Trump's new acting intelligence chief Richard Grenell lacks intelligence experience but he is a gold Trump Card member


President Trump confirmed Wednesday night that he is appointing Richard Grenell, the U.S. ambassador to Germany, as acting director of national intelligence. Current acting DNI Joseph Maguire, who would have had to step down by March 12 because he lacked Senate confirmation, "was blindsided by the news," The Washington Post reports, as were many people in the intelligence community and on Capitol Hill. Grenell will take responsibility for America's 17 intelligence agencies on Thursday, The New York Times reports.
Trump isn't expected to nominate Grenell for the job, so he can hold the office for only 210 days under the Federal Vacancies Reform Act.

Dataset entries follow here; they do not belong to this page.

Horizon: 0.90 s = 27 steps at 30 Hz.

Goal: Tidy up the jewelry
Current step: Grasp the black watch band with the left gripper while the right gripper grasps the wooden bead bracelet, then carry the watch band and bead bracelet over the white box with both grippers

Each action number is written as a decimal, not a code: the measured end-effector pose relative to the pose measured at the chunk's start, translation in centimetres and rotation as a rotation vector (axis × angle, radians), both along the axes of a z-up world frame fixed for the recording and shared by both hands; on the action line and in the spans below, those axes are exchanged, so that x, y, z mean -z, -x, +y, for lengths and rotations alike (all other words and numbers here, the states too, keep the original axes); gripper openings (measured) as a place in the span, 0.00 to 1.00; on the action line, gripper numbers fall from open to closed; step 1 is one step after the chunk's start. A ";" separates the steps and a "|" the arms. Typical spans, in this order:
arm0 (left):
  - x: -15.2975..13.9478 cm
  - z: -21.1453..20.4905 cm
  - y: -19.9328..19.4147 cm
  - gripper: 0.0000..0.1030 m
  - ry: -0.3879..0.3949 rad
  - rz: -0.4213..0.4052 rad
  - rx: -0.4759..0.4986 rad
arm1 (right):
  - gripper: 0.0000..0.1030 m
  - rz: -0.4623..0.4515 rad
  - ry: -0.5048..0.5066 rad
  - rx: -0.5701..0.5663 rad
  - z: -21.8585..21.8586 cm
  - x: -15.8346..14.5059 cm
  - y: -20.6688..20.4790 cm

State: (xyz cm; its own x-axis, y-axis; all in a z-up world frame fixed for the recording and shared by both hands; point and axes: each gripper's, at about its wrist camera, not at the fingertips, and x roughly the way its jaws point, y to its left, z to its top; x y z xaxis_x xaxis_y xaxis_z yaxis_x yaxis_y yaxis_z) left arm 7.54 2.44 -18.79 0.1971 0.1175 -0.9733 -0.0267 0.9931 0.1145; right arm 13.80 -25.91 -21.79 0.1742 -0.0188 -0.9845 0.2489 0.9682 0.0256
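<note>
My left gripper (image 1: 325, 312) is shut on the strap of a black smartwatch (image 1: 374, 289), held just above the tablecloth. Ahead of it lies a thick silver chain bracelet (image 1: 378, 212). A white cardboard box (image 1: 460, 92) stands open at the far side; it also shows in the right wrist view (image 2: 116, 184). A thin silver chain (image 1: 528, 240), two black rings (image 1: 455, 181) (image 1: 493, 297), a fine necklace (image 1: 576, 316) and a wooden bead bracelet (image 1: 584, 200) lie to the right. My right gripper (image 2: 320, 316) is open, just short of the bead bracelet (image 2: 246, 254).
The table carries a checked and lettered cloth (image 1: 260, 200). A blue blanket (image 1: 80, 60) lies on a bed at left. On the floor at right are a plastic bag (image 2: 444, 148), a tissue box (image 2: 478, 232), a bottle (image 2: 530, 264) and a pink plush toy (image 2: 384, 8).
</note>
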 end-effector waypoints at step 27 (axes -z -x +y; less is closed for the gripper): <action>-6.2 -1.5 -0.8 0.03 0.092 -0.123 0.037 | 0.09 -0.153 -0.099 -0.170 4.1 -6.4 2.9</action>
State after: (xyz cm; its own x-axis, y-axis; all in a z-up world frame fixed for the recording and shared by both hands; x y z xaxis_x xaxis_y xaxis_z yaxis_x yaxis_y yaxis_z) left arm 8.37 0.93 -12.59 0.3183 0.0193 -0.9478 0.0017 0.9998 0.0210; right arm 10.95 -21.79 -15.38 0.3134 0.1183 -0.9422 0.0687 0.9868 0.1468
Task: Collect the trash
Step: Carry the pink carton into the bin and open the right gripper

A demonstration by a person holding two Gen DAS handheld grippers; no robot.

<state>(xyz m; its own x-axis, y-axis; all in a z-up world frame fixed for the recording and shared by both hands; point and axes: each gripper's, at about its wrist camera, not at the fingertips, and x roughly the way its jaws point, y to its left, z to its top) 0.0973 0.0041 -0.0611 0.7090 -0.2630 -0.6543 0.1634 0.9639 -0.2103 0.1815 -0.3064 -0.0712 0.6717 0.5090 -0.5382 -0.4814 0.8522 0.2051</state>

Grenell has no real intelligence experience and has never run a large bureaucracy. His most relevant experience to head the U.S. intelligence community are his two-year ambassadorship and long stint as spokesman for the U.S. mission to the United Nations under President George W. Bush. Before Trump sent him to Berlin, "Grenell was known mainly as an online media critic and conservative Fox News foreign policy analyst," The Associated Press reports. One administration official told AP that "Grenell was named in an acting capacity because Trump wanted him in quickly and there were doubts about whether he could be confirmed in the job."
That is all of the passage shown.